Introduction
The history of neural networks can be read as a shift in how we model the mind. This post translates and expands my original Spanish notes about that transition: from cognitivism, with explicit symbolic rules, to connectionism, with distributed learning systems inspired by neural behavior.
Two major models shape this debate:
- Cognitivism: mind as symbolic processing, similar to a program manipulating clear rules.
- Connectionism: mind as a distributed adaptive system where knowledge emerges from many interacting units.
The first offered precision and structure. The second offered flexibility and tolerance to ambiguity and error.
The Rise of Cognitivism
In the 1950s, cognitivism grew with the ambition to formalize thought. Mental activity was often described as symbol manipulation under explicit logical rules, very close to the architecture of early computing.
One landmark example is the General Problem Solver by Alan Newell and Herbert Simon, which represented reasoning through explicit rule systems. This approach had a strong initial impact but showed limitations in tasks such as:
- robust pattern recognition,
- ambiguous or noisy data processing,
- human-like tolerance for uncertainty.

The Birth of Connectionism
In the 1980s, connectionism reintroduced brain-inspired ideas into mainstream cognitive modeling. Instead of explicit symbolic programs, it framed cognition as interaction among many simple units connected in a network.
David Rumelhart and James McClelland, through Parallel Distributed Processing, helped establish this perspective and its practical learning mechanisms, especially backpropagation.
In this view, learning means adjusting connection strengths from error signals over repeated exposure.

Systematicity of Cognition: A Core Debate
Systematicity asks whether understanding one structured expression implies understanding related expressions. For example, if someone can process "Juan loves María," can they also process "María loves Juan"?
- Cognitivist answer: systematicity comes from reusable symbolic rules operating over explicit structure.
- Connectionist answer: systematic behavior can emerge from distributed learning when networks capture regularities in data across enough examples.
This remains a serious philosophical and technical discussion.
Key Differences at a Glance
Cognitivism
- clear symbolic representations and explicit rules,
- strong for formal reasoning and compositional logic.
Connectionism
- distributed adaptive representations,
- strong for perception, pattern recognition, and graded generalization.
Was the Shift Necessary?
The move toward connectionism reflected a need to model phenomena that strict symbolic systems struggled with.
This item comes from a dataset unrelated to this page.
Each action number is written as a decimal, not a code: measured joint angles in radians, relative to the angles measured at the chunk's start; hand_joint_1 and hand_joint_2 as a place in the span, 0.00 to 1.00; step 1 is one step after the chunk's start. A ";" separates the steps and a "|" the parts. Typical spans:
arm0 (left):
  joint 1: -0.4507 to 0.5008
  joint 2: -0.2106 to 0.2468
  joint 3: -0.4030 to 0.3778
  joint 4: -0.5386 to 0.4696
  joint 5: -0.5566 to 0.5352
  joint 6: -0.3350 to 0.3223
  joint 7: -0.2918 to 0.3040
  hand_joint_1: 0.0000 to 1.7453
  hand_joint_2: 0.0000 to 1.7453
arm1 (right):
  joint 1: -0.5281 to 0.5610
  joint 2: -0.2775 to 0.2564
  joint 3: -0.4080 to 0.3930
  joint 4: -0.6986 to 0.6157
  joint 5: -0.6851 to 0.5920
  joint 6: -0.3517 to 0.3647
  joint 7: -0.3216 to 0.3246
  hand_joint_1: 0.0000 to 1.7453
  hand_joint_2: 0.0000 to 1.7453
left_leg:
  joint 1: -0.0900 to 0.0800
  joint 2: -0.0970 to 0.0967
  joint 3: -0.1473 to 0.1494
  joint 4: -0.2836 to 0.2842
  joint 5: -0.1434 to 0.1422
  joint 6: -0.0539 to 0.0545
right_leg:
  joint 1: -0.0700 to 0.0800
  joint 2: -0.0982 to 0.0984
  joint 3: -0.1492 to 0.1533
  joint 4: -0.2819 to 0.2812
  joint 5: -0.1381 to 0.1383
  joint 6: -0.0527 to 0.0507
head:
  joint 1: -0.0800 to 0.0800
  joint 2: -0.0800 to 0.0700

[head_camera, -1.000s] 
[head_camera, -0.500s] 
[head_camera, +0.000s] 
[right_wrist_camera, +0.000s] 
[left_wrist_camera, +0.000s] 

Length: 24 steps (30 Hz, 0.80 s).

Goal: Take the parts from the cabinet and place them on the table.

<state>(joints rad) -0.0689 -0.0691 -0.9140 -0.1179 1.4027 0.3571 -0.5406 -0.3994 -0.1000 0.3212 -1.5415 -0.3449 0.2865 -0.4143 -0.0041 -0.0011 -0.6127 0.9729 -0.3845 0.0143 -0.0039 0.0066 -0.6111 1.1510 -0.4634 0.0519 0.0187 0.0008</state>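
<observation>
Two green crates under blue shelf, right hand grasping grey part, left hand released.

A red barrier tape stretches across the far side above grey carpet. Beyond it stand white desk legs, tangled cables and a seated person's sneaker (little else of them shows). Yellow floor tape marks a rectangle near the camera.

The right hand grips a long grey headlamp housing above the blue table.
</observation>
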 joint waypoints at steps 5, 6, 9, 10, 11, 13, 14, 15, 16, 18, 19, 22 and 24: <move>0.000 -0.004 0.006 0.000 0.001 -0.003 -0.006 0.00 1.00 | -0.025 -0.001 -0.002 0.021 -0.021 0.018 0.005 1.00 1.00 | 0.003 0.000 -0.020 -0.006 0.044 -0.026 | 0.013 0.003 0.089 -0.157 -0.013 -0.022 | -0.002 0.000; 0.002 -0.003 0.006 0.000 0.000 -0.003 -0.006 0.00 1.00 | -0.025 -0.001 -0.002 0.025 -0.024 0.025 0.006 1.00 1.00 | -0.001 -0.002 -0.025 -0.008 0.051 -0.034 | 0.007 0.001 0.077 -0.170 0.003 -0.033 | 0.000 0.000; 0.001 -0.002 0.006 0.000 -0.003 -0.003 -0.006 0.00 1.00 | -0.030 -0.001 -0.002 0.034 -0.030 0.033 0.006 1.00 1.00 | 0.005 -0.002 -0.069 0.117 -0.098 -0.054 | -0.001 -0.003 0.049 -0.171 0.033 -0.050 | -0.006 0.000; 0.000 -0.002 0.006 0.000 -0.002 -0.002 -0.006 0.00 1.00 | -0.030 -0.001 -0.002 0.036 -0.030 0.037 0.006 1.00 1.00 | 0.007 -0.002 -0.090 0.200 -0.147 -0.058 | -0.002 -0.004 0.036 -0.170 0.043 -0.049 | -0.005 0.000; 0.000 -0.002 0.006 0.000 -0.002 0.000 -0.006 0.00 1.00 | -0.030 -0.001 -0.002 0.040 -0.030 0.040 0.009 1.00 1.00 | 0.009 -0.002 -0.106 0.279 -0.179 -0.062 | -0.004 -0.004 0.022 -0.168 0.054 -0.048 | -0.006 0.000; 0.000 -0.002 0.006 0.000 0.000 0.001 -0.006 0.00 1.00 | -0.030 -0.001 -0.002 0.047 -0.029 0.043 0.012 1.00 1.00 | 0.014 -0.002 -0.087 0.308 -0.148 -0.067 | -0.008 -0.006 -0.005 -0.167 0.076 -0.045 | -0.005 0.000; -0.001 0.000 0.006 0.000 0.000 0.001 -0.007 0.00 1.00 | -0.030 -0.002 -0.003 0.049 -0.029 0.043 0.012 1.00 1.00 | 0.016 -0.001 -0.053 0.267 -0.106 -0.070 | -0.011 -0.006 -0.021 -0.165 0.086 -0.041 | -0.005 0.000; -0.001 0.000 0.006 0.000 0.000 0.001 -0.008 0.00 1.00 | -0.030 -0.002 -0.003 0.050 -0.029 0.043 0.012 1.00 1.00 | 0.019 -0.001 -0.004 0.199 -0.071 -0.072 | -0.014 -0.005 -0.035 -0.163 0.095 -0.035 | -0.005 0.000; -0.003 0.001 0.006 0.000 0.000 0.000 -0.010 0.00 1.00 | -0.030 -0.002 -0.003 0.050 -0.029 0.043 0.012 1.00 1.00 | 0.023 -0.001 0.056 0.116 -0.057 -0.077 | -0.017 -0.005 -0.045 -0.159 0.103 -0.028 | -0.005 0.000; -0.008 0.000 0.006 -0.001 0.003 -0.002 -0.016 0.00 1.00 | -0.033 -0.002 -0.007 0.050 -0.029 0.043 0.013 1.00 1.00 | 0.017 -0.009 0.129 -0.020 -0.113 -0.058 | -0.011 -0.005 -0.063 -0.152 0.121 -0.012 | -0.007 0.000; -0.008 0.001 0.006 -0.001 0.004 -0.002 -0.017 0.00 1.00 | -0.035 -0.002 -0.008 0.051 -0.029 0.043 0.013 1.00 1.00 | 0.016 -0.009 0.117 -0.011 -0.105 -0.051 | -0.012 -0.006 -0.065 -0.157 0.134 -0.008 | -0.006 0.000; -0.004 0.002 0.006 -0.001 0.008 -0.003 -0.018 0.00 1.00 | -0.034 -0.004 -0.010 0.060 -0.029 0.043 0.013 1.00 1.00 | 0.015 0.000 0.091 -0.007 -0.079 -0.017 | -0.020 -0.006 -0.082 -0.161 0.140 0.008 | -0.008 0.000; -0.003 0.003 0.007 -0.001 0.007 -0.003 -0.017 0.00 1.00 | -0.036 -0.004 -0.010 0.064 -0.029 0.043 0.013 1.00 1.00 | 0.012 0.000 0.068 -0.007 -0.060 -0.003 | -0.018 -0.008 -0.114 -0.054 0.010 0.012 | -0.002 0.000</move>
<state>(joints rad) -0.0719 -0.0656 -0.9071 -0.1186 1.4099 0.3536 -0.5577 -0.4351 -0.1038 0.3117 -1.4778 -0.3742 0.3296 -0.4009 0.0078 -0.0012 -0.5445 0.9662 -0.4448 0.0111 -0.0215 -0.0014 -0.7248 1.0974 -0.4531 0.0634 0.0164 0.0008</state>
By allowing graded behavior, error tolerance, and statistical learning, connectionist methods opened the path to modern machine learning and deep learning.
Extra Context: Why This Matters Today
Modern AI systems still inherit this tension:
- Deep neural models excel at large-scale perception and representation learning.
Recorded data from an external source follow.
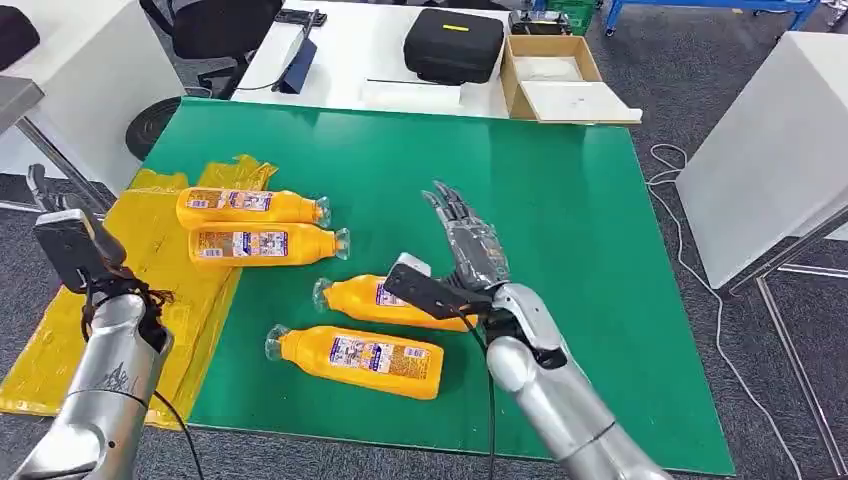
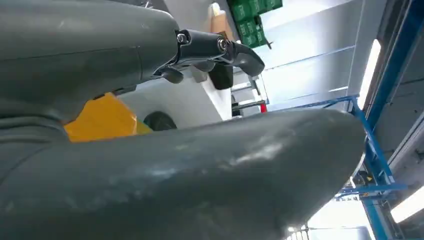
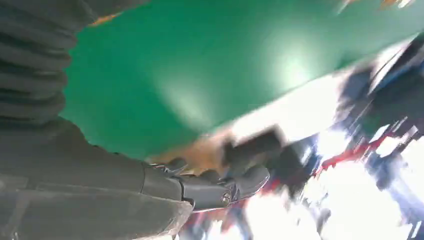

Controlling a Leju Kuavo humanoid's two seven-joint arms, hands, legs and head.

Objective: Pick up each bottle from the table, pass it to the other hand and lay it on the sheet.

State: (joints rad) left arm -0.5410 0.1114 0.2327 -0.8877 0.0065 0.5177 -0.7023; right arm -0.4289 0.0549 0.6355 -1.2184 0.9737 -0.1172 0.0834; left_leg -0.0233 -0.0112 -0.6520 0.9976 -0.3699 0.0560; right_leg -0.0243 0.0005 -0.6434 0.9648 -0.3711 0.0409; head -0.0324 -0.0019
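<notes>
Four orange bottles with clear caps lie on their sides on the green mat (image 1: 580, 230). Two of them (image 1: 250, 207) (image 1: 262, 243) lie side by side at the edge of the yellow sheet (image 1: 150, 260), partly on it. The third bottle (image 1: 370, 298) and the fourth bottle (image 1: 355, 360) lie nearer me in the middle of the mat. My right hand (image 1: 468, 245) hovers just right of the third bottle with its fingers stretched forward and nothing in it; the right wrist view shows its fingers (image 3: 225, 187) over the green. My left hand (image 1: 45, 200) is raised over the sheet's left side, empty, with fingers (image 2: 220, 50) apart.
Behind the mat, a white table holds a black case (image 1: 453, 42), a cardboard box (image 1: 555, 75) and a dark device (image 1: 297, 50). An office chair (image 1: 215, 25) stands at the back left. A white table (image 1: 780, 150) and a floor cable (image 1: 670, 170) are on the right.
</notes>
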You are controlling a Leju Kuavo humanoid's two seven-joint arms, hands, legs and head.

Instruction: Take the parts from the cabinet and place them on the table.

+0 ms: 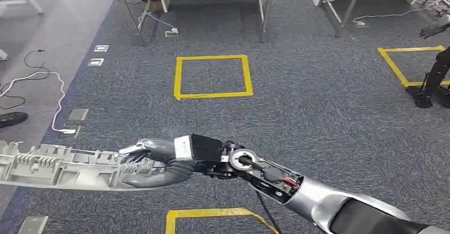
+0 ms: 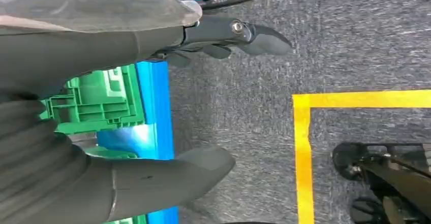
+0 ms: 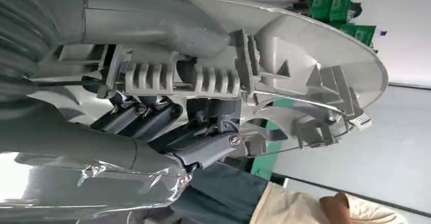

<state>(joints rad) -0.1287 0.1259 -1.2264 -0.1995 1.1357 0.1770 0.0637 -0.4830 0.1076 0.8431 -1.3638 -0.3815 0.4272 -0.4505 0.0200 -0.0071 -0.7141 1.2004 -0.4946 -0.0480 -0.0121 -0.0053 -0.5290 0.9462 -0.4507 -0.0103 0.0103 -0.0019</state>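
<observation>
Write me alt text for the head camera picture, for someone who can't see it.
The right robot hand holds a long grey ribbed plastic part out to the left over grey carpet. A yellow tape square marks the floor ahead, with table legs beyond it and white cables at the left.

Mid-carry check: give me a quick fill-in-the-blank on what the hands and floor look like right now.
1. The long grey plastic part is held by the robot's ____ hand.
2. The tape squares on the carpet are ____ in colour.
3. The left hand holds ____.
4. Beside the blue frame sits a ____ crate.

Missing words: right; yellow; nothing; green
</observation>
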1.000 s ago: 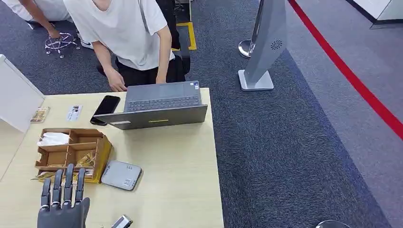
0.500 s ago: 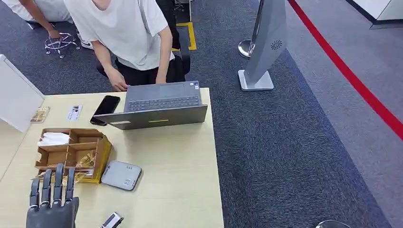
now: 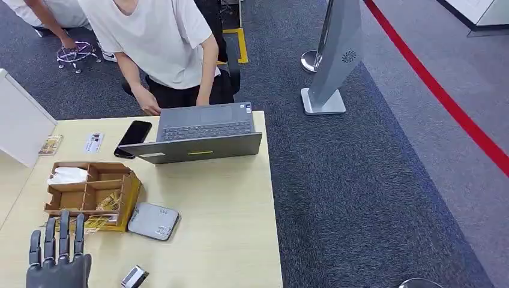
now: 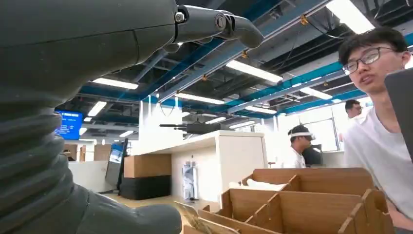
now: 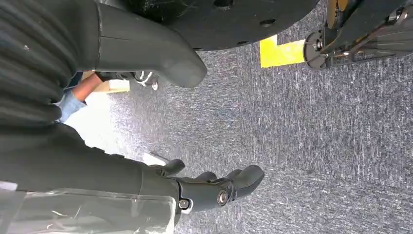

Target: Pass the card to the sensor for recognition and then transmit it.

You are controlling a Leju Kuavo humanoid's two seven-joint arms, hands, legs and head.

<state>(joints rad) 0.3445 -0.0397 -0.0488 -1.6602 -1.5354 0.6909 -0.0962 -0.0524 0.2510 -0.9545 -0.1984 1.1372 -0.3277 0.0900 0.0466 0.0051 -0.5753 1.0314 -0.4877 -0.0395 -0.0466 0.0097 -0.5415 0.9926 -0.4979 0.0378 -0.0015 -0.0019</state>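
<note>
Pale wood made up the table (image 3: 228,204) you were looking down on, with dark carpet (image 3: 360,198) beyond it.

- At the 10 o'clock corner, two small cards lay flat: a tan card (image 3: 51,144) and, just beside it, a white card (image 3: 93,142). I could not tell which one the task meant.
- At 7 o'clock, your left hand (image 3: 57,264) hovered over the tabletop, fingers straight and spread, holding nothing.
- At 12 o'clock from that hand stood the box (image 3: 90,192), a brown divided organiser with white tissue in one far cell and yellowish packets in the near ones.
- At 3 o'clock from the box, just beside it, lay the grey sensor (image 3: 153,221), flat and untouched.
- Toward 12 o'clock sat a black phone (image 3: 134,133), and next to it the open laptop (image 3: 201,135).
- A person (image 3: 159,42) in a white shirt leaned over the laptop from the far side.
- Your right hand (image 5: 214,187) hung over the carpet with its fingers loosely apart and nothing in them.
- At 2 o'clock, well off the table, a grey stand (image 3: 330,72) rose from the carpet, with a red line (image 3: 444,96) on the floor past it.
</note>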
- Symbolic methods still provide interpretability, explicit control, and compositional guarantees.
Because of this, many current research directions explore hybrid neuro-symbolic systems, aiming to combine the adaptability of connectionism with the structure of symbolic reasoning.
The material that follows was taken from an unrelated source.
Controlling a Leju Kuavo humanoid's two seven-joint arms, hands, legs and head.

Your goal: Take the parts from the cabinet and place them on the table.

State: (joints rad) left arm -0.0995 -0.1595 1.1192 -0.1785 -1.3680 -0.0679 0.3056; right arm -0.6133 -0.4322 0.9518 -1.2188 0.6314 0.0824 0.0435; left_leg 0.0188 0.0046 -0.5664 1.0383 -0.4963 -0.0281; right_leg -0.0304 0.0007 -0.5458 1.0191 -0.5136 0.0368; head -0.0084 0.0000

In other words, the old debate is not over—it evolved.
References
- Newell, A., Shaw, J. C., & Simon, H. A. (1959). Report on a General Problem-Solving Program. In Proceedings of the International Conference on Information Processing.
- Rumelhart, D. E., McClelland, J. L., & PDP Research Group. (1986). Parallel Distributed Processing: Explorations in the Microstructure of Cognition (Vols. 1–2). MIT Press.
- McClelland, J. L., Rumelhart, D. E., & PDP Research Group. (1986). The appeal of parallel distributed processing. In Parallel Distributed Processing (Vol. 1). MIT Press.
- Fodor, J. A., & Pylyshyn, Z. W. (1988). Connectionism and cognitive architecture: A critical analysis. Cognition, 28(1–2), 3–71.
- Smolensky, P. (1988). On the proper treatment of connectionism. Behavioral and Brain Sciences, 11(1), 1–23.